Problem requirements:
Leaving the pictures aside, transcribe every line below exactly.
[[ Supplied material, beginning ]]
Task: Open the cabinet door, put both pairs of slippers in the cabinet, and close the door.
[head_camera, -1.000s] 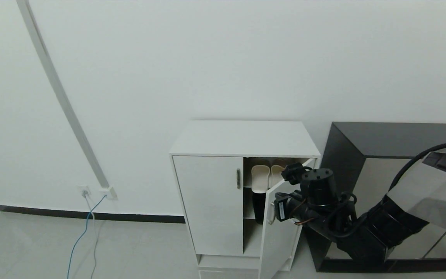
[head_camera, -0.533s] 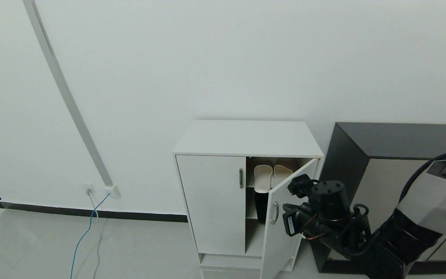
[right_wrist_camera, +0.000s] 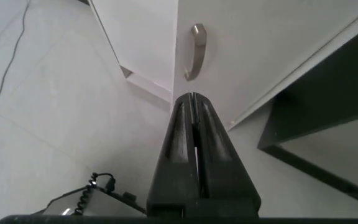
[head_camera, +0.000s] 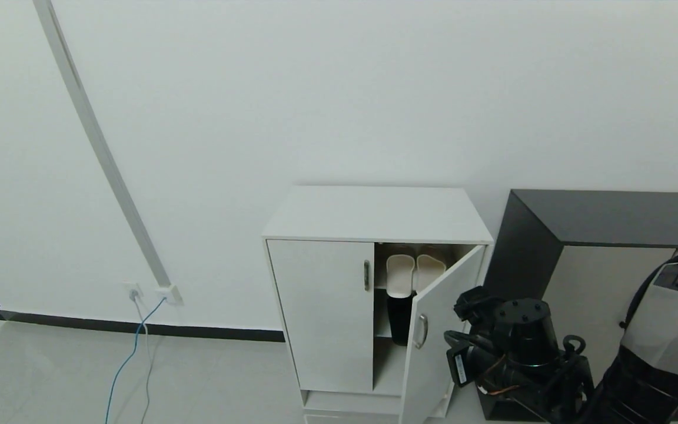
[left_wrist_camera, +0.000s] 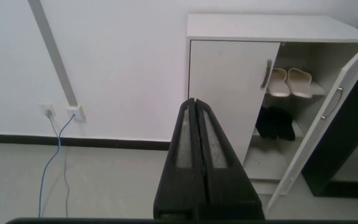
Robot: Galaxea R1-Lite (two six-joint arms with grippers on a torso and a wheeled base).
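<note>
Both the cream slippers (head_camera: pixel 412 272) and black slippers (head_camera: pixel 399 318) sit in the white wooden cabinet (head_camera: pixel 374 215); only its ajar door (head_camera: pixel 433 353) needs closing, right tool (right_wrist_camera: pixel 193 98) pressed together.

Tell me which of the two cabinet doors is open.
The right door, swung partly outward in front of the right gripper; the left door sits flush and shut.

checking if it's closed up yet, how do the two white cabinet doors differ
The left white cabinet door is shut flush with the front; the right white cabinet door stands ajar, swung outward. The left door hides its half, while the gap beside the right door shows cream slippers above black slippers. Both are plain white panels with a vertical metal handle near the meeting edge.
</note>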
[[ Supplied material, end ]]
Response area:
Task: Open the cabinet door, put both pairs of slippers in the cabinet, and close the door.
[head_camera, -1.000s] 
[head_camera, -0.533s] 
[right_wrist_camera, +0.000s] 
[head_camera, +0.000s] 
[left_wrist_camera, +0.000s] 
Robot: Galaxea R1-Lite (two six-joint arms with grippers on a torso and a wheeled base).
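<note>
Both the cream slippers (head_camera: pixel 412 272) and black slippers (head_camera: pixel 399 318) sit in the white wooden cabinet (head_camera: pixel 374 215); only its ajar door (head_camera: pixel 433 353) needs closing, right tool (right_wrist_camera: pixel 193 98) pressed together.

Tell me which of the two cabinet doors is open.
The right door, swung partly outward in front of the right gripper; the left door sits flush and shut.

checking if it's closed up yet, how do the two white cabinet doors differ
The left white cabinet door is shut flush with the front; the right white cabinet door stands ajar, swung outward. The left door hides its half, while the gap beside the right door shows cream slippers above black slippers. Both are plain white panels with a vertical metal handle near the meeting edge.
</note>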

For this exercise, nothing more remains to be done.